Problem: Print the listing below exactly. Leave nothing out.

Materials provided:

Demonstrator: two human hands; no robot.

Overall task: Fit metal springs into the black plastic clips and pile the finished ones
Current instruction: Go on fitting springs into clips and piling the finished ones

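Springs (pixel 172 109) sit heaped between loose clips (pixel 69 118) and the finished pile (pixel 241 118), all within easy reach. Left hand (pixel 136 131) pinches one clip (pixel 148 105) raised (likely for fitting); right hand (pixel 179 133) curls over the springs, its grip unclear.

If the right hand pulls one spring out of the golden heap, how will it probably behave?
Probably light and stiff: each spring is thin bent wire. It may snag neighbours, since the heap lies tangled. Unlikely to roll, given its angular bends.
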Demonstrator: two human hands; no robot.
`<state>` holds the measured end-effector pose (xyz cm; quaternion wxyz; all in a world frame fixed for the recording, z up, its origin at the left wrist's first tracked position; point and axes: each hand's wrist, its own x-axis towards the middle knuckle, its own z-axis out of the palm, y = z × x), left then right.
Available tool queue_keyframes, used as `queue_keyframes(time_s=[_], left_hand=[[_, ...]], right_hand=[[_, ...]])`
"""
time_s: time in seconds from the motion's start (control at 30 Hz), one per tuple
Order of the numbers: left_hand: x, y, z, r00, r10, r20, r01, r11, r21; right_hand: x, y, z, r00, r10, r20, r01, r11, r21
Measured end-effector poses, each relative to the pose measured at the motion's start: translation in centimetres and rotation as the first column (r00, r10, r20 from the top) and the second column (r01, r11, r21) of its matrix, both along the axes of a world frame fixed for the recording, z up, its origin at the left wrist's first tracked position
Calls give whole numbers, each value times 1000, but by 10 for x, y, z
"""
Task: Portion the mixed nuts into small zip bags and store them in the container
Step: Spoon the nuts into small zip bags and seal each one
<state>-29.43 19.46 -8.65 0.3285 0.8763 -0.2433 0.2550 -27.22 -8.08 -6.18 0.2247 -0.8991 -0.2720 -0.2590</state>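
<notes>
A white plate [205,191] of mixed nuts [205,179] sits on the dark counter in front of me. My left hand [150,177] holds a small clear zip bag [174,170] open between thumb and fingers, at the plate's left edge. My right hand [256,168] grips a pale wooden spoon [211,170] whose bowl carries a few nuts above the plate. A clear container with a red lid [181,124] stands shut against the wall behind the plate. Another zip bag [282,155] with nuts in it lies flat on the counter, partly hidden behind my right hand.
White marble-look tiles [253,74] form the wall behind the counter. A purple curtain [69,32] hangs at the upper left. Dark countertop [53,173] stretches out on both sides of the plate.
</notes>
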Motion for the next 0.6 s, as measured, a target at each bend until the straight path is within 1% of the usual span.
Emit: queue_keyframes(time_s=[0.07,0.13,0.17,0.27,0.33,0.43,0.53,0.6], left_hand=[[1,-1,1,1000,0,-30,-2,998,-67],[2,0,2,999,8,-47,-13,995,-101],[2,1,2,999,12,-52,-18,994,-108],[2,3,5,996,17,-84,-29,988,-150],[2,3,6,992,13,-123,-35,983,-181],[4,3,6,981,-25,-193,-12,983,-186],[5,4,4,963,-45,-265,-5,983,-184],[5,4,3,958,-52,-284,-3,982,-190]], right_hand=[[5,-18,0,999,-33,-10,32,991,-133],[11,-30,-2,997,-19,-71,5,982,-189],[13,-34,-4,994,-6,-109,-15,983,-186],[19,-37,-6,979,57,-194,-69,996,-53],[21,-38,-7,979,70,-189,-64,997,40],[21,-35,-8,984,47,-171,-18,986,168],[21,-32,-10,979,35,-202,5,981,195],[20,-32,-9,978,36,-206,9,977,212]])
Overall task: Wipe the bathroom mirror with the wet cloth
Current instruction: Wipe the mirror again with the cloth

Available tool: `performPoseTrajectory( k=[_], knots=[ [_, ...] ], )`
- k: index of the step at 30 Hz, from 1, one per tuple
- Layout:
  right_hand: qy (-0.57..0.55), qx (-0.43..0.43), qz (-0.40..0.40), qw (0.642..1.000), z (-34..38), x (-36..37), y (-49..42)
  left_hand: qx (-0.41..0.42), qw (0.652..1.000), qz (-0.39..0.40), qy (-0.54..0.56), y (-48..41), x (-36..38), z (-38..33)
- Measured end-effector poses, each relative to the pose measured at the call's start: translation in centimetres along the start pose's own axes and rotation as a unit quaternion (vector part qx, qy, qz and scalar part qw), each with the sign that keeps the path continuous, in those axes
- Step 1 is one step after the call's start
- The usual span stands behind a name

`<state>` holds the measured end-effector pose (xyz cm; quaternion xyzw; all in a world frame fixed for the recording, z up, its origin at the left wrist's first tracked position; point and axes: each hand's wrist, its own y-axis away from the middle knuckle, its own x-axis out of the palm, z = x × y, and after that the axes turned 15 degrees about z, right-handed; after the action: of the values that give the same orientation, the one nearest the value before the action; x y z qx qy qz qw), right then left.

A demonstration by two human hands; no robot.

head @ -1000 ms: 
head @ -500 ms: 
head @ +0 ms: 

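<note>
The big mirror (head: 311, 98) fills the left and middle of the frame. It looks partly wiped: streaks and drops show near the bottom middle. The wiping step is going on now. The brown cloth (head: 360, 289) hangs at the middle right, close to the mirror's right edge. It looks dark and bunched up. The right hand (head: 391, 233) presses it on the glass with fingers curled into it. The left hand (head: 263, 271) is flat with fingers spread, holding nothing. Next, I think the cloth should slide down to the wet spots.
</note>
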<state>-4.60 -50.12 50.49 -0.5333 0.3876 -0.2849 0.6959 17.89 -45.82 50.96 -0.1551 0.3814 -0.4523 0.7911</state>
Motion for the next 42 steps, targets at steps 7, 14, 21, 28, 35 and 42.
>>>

Expected output:
Demonstrator: two human hands; no robot.

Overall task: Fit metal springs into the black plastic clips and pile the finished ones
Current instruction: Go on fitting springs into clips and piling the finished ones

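Springs (pixel 172 109) sit heaped between loose clips (pixel 69 118) and the finished pile (pixel 241 118), all within easy reach. Left hand (pixel 136 131) pinches one clip (pixel 148 105) raised (likely for fitting); right hand (pixel 179 133) curls over the springs, its grip unclear.

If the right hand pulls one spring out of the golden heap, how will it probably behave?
Probably light and stiff: each spring is thin bent wire. It may snag neighbours, since the heap lies tangled. Unlikely to roll, given its angular bends.
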Demonstrator: two human hands; no robot.
`<state>` holds the measured end-effector pose (xyz cm; quaternion wxyz; all in a world frame fixed for the recording, z up, its origin at the left wrist's first tracked position; point and axes: each hand's wrist, its own x-axis towards the middle knuckle, its own z-axis out of the palm, y = z × x), left then right.
Available tool queue_keyframes, used as `queue_keyframes(time_s=[_], left_hand=[[_, ...]], right_hand=[[_, ...]])`
"""
time_s: time in seconds from the motion's start (control at 30 Hz), one per tuple
Order of the numbers: left_hand: x, y, z, r00, r10, r20, r01, r11, r21; right_hand: x, y, z, r00, r10, r20, r01, r11, r21
Measured end-effector poses, each relative to the pose measured at the motion's start: translation in centimetres and rotation as the first column (r00, r10, r20 from the top) and the second column (r01, r11, r21) of its matrix, both along the axes of a world frame fixed for the recording, z up, its origin at the left wrist's first tracked position
Calls give whole numbers, each value times 1000, but by 10 for x, y, z
"""
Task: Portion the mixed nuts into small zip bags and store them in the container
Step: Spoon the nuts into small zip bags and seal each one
<state>-29.43 19.46 -8.65 0.3285 0.8763 -0.2433 0.2550 -27.22 -8.08 -6.18 0.2247 -0.8991 -0.2720 -0.2590</state>
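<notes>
A white plate [205,191] of mixed nuts [205,179] sits on the dark counter in front of me. My left hand [150,177] holds a small clear zip bag [174,170] open between thumb and fingers, at the plate's left edge. My right hand [256,168] grips a pale wooden spoon [211,170] whose bowl carries a few nuts above the plate. A clear container with a red lid [181,124] stands shut against the wall behind the plate. Another zip bag [282,155] with nuts in it lies flat on the counter, partly hidden behind my right hand.
White marble-look tiles [253,74] form the wall behind the counter. A purple curtain [69,32] hangs at the upper left. Dark countertop [53,173] stretches out on both sides of the plate.
</notes>
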Motion for the next 0.6 s, as measured, a target at each bend until the straight path is within 1% of the usual span.
Emit: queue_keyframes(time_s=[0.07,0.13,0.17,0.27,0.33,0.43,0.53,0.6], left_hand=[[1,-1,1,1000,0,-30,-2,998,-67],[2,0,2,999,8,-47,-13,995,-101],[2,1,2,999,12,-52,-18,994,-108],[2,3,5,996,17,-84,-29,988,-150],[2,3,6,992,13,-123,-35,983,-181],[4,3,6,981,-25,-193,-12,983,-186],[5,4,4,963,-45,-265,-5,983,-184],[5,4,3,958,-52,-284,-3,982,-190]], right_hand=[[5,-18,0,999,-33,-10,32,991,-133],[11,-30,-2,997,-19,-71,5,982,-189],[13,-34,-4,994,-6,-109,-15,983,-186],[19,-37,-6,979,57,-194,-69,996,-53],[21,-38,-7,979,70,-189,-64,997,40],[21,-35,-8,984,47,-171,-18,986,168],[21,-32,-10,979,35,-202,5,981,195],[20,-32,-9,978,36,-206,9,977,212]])
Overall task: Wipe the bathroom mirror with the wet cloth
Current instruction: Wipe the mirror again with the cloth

Available tool: `performPoseTrajectory( k=[_], knots=[ [_, ...] ], )`
- k: index of the step at 30 Hz, from 1, one per tuple
- Layout:
  right_hand: qy (-0.57..0.55), qx (-0.43..0.43), qz (-0.40..0.40), qw (0.642..1.000), z (-34..38), x (-36..37), y (-49..42)
  left_hand: qx (-0.41..0.42), qw (0.652..1.000), qz (-0.39..0.40), qy (-0.54..0.56), y (-48..41), x (-36..38), z (-38..33)
- Measured end-effector poses, each relative to the pose measured at the call's start: translation in centimetres along the start pose's own axes and rotation as a unit quaternion (vector part qx, qy, qz and scalar part qw), each with the sign that keeps the path continuous, in those axes
- Step 1 is one step after the call's start
- The usual span stands behind a name

`<state>` holds the measured end-effector pose (xyz cm; quaternion xyzw; all in a world frame fixed for the recording, z up, its origin at the left wrist's first tracked position; point and axes: each hand's wrist, its own y-axis away from the middle knuckle, its own x-axis out of the palm, z = x × y, and after that the axes turned 15 degrees about z, right-handed; after the action: of the values that give the same orientation, the one nearest the value before the action; x y z qx qy qz qw), right then left.

A demonstration by two human hands; no robot.

head @ -1000 ms: 
head @ -500 ms: 
head @ +0 ms: 

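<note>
The big mirror (head: 311, 98) fills the left and middle of the frame. It looks partly wiped: streaks and drops show near the bottom middle. The wiping step is going on now. The brown cloth (head: 360, 289) hangs at the middle right, close to the mirror's right edge. It looks dark and bunched up. The right hand (head: 391, 233) presses it on the glass with fingers curled into it. The left hand (head: 263, 271) is flat with fingers spread, holding nothing. Next, I think the cloth should slide down to the wet spots.
</note>
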<state>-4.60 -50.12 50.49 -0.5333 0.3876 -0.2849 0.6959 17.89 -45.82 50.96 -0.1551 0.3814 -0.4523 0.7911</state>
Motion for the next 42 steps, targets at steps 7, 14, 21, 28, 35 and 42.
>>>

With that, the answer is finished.